From Oct. 7 – 9. more than 7,000 nurses and nursing executives from around the world gathered in Atlanta, Georgia for the 2015 American Nurses Credentialing Center National Magnet Conference. According to the Magnet Learning Community, the three-day conference served as both a celebration of accomplishment for newly-recognized Magnet organizations and an opportunity to showcase best practices for the nursing community.
Becoming a Magnet hospital requires a significant amount of work to develop the necessary structure in the nursing department. The process is a huge endeavor, which usually takes about 4.25 years and an investment of $2,125,000 on average. But the results are worth the effort. When a hospital is accredited by the ANCC for its nursing excellence and high standard of patient care, it brings the highest level of recognition to the organization's nursing services. Furthermore, research has shown that hospitals with Magnet status report a high level in nurse job satisfaction and experience lower turnover and vacancy rates in these positions. A study funded by the Robert Wood Johnson Foundation's Interdisciplinary Nursing Quality Research Initiative recently found that achieving Magnet status also increases a hospital's revenue.
At this year's conference, the activities were kicked off on Wednesday with a general session hosted by the leadership of ANCC, as well as the local cohost Magnet hospitals. This was followed by the opening plenary, a presentation by David Marquet, a retired U.S. Navy captain, on creating leadership and engagement at every level of an organization. The talk focused on creating a workplace where everyone is engaged and committed to contributing their full intellectual capacity by taking steps to bring out the leadership potential in everyone.

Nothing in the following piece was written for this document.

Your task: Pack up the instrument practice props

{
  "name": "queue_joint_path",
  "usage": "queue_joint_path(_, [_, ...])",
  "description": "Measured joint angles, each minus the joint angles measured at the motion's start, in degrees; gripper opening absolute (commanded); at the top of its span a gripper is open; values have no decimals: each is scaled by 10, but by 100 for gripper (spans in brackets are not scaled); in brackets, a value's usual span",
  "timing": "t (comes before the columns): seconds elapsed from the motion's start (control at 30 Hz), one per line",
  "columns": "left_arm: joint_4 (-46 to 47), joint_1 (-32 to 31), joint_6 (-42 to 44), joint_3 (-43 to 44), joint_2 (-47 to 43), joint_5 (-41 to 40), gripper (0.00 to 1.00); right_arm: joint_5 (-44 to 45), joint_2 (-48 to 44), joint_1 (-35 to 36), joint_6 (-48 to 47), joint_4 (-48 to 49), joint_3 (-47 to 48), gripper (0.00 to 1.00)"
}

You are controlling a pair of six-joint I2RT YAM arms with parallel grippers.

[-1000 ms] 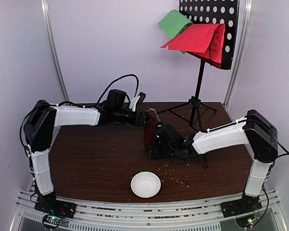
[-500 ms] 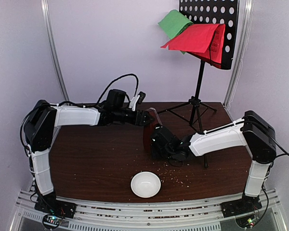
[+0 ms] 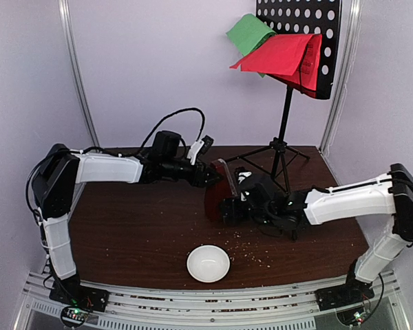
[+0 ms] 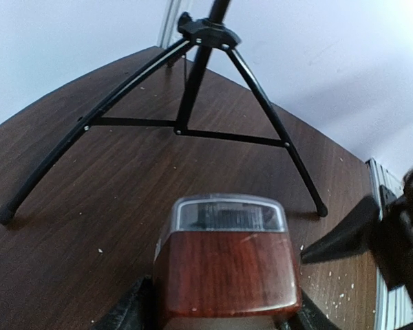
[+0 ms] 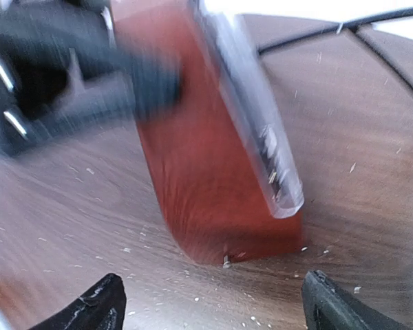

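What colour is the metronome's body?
The metronome is dark red-brown, wood-grained, with a clear cover; left wrist view shows it best.

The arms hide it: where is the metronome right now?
In the top view the metronome sits at the middle of the table, gripped by the left gripper, the open right gripper just right of it and the white bowl in front.

I'm looking into a lab test booth: plain pale walls (image 3: 144, 69), metal frame posts (image 3: 74, 69), robot arms (image 3: 110, 167) bolted beside a wooden counter (image 3: 138, 234).
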Motion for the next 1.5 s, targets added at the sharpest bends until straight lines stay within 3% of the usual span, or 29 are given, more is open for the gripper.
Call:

Participants were then able to choose from a variety of sessions that focused on topics such as improving dementia care, decreasing readmission rates for congestive heart failure patients and learning about eating disorders. In the afternoon, conference attendees were also able to visit the exhibit hall or listen to poster presentations before attending a second session of their choice later in the day. In the evening, the conference celebrated the year's accomplishments with a Light up the Night welcome party that featured glow-in-the-dark gear, dancing, food and some of Atlanta's most popular attractions.

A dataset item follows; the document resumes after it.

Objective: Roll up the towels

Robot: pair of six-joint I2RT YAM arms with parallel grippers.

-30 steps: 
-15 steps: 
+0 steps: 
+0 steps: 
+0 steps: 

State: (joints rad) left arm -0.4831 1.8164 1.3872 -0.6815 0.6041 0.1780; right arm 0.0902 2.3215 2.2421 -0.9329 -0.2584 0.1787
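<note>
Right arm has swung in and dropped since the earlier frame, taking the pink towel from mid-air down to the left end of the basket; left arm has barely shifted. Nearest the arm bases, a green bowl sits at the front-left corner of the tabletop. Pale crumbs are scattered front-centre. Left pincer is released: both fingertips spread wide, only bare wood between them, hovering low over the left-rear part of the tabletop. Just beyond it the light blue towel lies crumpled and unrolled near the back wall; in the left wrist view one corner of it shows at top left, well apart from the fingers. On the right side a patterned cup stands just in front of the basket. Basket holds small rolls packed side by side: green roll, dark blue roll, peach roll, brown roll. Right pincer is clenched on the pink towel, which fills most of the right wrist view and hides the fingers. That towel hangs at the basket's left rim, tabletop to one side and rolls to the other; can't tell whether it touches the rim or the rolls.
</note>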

On Thursday, guests were able to start the morning with a concurrent session of their choosing and then attend a general session that featured personal stories of nursing from the 2015 National Magnet Nurse of the Year winners. Texas Health Presbyterian's CNO, Dr. Cole Edmonson, additionally spoke about his hospital's experience being the first facility to diagnose and treat an Ebola patient last year.The Exhibit Hall was once again open during the afternoon and more posters were presented. Participants were able to fill their day with three other sessions on topics such as group health and wellness coaching, code of ethics for nursing and animal-assisted therapy.
Conference attendees were also able to attend a breakfast session on Thursday sponsored by Elsevier entitled "Aligning with Evidence Across a Non-Profit Health Care System." The session, led by Alison Mason, RN, MS, the national director of quality informatics at Catholic Health Initiatives, focused on achieving top performance quality through evidence-based care. Guests were instructed in how to use procedures in Elsevier Clinical Skills to achieve this goal and elevate evidence-based practices.

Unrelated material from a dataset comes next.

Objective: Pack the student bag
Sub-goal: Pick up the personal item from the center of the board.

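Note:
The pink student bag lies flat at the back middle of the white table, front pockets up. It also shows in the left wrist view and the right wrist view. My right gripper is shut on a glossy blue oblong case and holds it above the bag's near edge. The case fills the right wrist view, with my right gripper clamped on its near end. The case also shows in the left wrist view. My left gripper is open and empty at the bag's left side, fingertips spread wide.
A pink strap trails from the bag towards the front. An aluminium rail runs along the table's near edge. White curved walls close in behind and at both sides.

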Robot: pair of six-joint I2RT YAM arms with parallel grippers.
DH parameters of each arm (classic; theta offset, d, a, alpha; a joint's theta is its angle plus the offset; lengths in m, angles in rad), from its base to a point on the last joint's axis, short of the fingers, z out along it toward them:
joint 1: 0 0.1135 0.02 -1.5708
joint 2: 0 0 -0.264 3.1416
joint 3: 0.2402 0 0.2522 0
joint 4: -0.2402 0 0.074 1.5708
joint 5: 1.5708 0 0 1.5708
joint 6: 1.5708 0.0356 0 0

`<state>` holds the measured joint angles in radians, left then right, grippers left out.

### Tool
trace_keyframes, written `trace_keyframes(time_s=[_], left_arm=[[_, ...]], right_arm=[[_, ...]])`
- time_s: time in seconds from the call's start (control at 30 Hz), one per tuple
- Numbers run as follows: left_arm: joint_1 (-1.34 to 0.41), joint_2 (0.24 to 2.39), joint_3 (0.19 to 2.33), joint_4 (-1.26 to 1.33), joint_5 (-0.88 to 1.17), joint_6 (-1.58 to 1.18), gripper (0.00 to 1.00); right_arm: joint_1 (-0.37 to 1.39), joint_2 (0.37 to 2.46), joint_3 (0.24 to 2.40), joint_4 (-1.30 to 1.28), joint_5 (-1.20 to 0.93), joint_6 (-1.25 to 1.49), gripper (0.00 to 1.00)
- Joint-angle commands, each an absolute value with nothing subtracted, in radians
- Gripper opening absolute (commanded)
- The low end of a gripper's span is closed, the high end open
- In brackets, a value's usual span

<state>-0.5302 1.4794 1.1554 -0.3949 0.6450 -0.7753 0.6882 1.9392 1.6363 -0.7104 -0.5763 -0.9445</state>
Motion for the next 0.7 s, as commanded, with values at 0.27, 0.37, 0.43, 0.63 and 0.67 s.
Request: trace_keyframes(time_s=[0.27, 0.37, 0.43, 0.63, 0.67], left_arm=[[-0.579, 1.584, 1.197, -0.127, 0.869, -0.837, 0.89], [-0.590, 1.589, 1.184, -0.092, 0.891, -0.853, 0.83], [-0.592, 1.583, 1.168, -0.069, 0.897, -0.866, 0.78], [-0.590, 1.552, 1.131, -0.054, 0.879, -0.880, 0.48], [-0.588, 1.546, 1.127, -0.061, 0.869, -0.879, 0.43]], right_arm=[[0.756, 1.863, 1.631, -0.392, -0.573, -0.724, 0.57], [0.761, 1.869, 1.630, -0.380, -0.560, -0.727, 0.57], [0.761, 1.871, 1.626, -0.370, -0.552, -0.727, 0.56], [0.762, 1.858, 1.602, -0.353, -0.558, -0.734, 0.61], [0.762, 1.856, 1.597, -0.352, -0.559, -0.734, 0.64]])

"Learning to professionally create and collaborate is key in nursing."
Friday's schedule started with more concurrent sessions, giving participants additional opportunities to learn more about their particular topics of interest. After a complimentary brunch, two other sessions, time at the Exhibit Hall and more poster presentations, conference attendees sat in on the closing plenary, "The Virtual Choir – Nurses in Harmony," a presentation by Grammy award winning conductor and musician, Eric Whitacre. Whitacre, the creator of The Virtual Choir, uses digital technology to combine voices of thousands of singers in a global chorus, an astute parallel to the importance of peers sharing their talents with each other to create something bigger than themselves. Learning how to create and collaborate in a professional environment is essential not just to nursing, but to healthcare in general.